To confirm our theory, let's find new XFRM states installed between the above deletion and first XfrmInNoStates
. By searching mark 0xd00
, we have the only XFRM state update event:
2023-09-15 14:47:48.28358601 +0000 UTC m=+342.154082240 src 0.0.0.0 dst 192.168.60.90
2023-09-15 14:47:48.283640207 +0000 UTC m=+342.154136427 proto esp spi 0x00000003 reqid 1 mode tunnel
2023-09-15 14:47:48.283693748 +0000 UTC m=+342.154189975 replay-window 0
2023-09-15 14:47:48.283744051 +0000 UTC m=+342.154240277 mark 0xd00/0xf00 output-mark 0x0/0xf00
2023-09-15 14:47:48.283804773 +0000 UTC m=+342.154301003 aead rfc4106(gcm(aes)) 0x1aa4ac06e925dc94315ece4d18cd0ef36023fd3e 128
2023-09-15 14:47:48.283855949 +0000 UTC m=+342.154352171 anti-replay context: seq 0x0, oseq 0x0, bitmap 0x00000000
2023-09-15 14:47:48.283908587 +0000 UTC m=+342.154404808 sel src 0.0.0.0/0 dst 0.0.0.0/0
This new installed XFRM state can't handle that dropped traffic, Q.E.D.

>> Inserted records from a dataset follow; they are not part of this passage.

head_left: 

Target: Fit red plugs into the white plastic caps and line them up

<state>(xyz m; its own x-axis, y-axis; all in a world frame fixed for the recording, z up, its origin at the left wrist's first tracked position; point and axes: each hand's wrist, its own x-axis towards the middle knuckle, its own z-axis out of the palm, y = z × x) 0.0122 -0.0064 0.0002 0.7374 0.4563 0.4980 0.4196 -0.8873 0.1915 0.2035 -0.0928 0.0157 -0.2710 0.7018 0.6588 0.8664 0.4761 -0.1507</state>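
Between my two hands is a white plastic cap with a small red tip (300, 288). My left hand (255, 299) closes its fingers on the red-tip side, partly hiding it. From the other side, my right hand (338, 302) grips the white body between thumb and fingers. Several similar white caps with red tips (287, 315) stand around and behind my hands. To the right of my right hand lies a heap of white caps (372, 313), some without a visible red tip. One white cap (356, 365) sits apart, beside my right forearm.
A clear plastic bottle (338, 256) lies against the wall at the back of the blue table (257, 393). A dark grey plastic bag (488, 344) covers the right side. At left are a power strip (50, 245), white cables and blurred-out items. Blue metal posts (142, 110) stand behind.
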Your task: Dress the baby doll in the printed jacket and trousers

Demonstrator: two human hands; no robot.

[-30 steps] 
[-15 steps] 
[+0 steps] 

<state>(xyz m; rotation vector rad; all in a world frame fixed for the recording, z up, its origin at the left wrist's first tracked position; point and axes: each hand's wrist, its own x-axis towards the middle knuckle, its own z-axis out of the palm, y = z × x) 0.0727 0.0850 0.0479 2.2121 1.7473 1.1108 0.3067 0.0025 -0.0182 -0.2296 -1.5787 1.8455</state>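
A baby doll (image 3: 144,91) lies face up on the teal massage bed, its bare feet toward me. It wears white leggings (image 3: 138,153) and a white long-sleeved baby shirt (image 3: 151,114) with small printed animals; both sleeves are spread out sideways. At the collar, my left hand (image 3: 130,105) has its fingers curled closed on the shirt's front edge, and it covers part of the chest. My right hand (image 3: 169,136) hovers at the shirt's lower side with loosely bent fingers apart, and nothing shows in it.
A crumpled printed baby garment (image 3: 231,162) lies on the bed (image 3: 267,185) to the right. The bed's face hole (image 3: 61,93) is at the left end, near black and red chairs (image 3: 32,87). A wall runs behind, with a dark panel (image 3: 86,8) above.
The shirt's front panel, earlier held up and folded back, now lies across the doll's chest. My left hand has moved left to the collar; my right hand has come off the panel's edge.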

This tool attaches kprobe programs on all the possible positions of XFRM_INC_STATS
to trace XFRM error events. Along with ip xfrm monitor
and tc monitor
, we collect all the helpful information together, trying to provide records of "what xfrm states and policies are there when an XFRM error encountered".